— YOUR TASK —
Without copying any picture, transcribe exactly the lines of the data below from the one containing "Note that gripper" through the one containing "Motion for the".

***** EXERCISE MATERIALS

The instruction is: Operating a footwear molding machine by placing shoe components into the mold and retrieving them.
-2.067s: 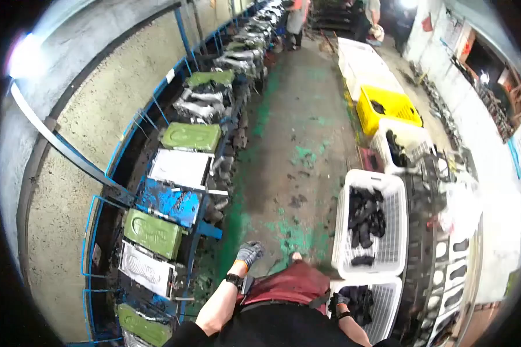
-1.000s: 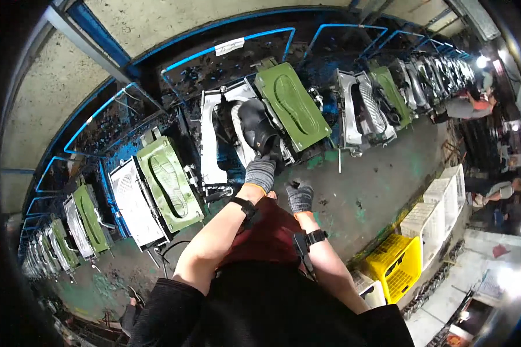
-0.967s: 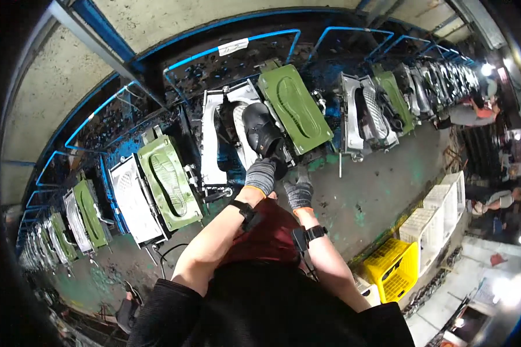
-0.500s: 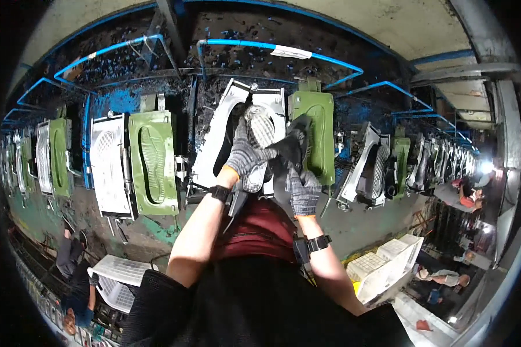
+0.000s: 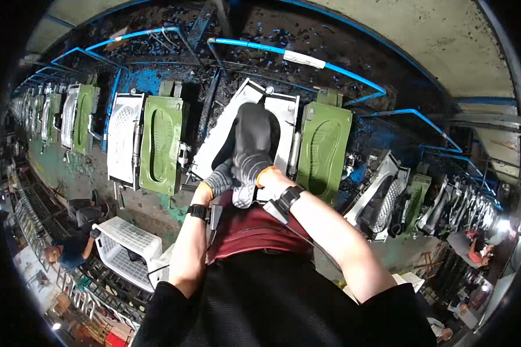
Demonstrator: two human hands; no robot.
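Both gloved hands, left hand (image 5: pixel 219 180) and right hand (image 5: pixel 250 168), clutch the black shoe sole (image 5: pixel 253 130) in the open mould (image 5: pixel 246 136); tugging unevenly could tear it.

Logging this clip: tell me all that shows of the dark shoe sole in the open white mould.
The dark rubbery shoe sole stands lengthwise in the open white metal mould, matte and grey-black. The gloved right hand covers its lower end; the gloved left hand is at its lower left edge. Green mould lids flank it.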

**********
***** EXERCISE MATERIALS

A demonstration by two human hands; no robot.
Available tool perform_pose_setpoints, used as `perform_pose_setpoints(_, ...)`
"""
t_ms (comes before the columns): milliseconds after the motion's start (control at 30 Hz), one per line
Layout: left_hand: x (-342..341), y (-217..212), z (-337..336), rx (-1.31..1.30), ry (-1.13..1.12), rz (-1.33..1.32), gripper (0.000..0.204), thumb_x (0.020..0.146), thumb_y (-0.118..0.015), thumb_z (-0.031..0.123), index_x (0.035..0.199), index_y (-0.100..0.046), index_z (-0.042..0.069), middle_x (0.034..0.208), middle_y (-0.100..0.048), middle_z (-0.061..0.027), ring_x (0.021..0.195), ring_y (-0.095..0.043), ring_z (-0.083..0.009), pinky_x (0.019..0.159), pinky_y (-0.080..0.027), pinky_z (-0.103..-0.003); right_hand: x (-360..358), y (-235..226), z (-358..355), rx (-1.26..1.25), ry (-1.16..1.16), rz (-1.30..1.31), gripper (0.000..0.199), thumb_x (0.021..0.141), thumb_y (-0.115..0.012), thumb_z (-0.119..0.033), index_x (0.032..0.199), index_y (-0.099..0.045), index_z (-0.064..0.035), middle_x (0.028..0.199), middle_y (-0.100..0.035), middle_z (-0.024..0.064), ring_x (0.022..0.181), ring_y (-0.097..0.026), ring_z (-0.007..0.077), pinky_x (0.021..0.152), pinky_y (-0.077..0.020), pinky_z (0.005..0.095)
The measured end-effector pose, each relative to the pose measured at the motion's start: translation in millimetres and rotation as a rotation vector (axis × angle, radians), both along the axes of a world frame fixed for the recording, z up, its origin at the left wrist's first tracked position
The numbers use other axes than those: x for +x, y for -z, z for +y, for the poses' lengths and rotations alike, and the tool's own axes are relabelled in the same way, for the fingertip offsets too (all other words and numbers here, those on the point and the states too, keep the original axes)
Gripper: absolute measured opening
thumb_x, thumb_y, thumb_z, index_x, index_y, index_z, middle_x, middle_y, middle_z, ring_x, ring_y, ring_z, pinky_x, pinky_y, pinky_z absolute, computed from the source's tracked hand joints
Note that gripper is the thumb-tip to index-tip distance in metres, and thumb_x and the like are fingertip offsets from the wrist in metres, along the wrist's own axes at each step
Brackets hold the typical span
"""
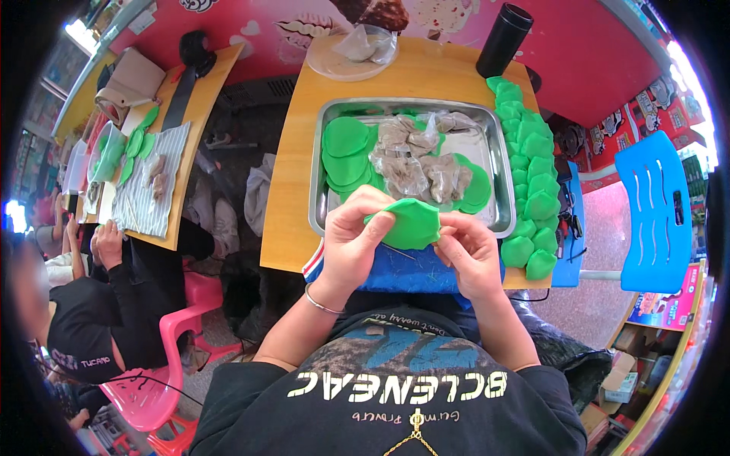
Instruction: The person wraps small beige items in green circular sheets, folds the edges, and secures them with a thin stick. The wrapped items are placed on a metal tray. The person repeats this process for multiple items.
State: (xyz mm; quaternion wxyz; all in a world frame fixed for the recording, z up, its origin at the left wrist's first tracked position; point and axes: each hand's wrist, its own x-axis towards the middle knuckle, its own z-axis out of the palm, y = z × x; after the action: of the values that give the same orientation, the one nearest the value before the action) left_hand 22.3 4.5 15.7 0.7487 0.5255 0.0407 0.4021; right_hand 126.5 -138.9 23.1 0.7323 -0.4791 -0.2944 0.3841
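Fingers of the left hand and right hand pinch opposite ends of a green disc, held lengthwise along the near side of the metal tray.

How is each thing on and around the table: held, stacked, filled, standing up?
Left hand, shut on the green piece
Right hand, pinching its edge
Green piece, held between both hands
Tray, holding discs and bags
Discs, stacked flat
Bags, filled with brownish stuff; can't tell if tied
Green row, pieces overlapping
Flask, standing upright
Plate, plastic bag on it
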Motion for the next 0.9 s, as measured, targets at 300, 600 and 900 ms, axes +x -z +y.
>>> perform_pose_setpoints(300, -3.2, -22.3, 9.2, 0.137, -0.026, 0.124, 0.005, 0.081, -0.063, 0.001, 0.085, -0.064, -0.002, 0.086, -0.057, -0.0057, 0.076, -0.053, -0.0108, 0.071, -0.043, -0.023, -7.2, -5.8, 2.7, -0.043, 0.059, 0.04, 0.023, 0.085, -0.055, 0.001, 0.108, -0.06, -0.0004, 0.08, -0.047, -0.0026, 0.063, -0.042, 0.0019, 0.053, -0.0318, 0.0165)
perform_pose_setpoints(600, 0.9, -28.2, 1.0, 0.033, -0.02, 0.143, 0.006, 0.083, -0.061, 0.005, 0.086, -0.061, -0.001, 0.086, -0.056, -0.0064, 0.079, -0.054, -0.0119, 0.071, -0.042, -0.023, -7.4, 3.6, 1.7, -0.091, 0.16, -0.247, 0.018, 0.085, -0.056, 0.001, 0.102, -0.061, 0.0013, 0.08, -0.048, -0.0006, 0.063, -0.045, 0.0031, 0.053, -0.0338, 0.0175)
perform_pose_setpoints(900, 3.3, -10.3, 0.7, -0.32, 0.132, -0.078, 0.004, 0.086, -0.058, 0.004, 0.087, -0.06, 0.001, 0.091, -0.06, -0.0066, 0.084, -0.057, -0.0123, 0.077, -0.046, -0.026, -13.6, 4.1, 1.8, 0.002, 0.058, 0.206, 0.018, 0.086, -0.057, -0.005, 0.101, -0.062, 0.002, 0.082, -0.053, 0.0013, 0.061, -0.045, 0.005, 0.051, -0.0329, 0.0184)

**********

— SOLUTION TO THIS TASK —
Note that gripper is the thumb-tip to index-tip distance in metres, and thumb_x and the like are fingertip offsets from the wrist in metres, along the wrist's own axes at each step
Brackets hold the typical span
"""
Instruction: The person wraps small beige items in green circular sheets, folds the edges, and secures them with a thin stick. The wrapped items are placed on a metal tray. The person repeats this process for multiple items.
State: (xyz mm; quaternion wxyz; all in a world frame fixed for the recording, z up, its origin at the left wrist's first tracked position; point and axes: each hand's wrist, its own x-axis towards the middle knuckle, its own z-axis out of the palm, y = z × x; after the action: of the values that give the same orientation, the one nearest the value before the action) left_hand 22.3 4.5 15.7 0.7487 0.5255 0.0407 0.4021; right_hand 126.5 -138.9 23.1 0.7323 -0.4791 -0.2944 0.3841
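Fingers of the left hand and right hand pinch opposite ends of a green disc, held lengthwise along the near side of the metal tray.

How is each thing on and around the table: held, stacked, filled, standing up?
Left hand, shut on the green piece
Right hand, pinching its edge
Green piece, held between both hands
Tray, holding discs and bags
Discs, stacked flat
Bags, filled with brownish stuff; can't tell if tied
Green row, pieces overlapping
Flask, standing upright
Plate, plastic bag on it
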Motion for the next 0.9 s, as measured, targets at 300, 600 and 900 ms, axes +x -z +y.

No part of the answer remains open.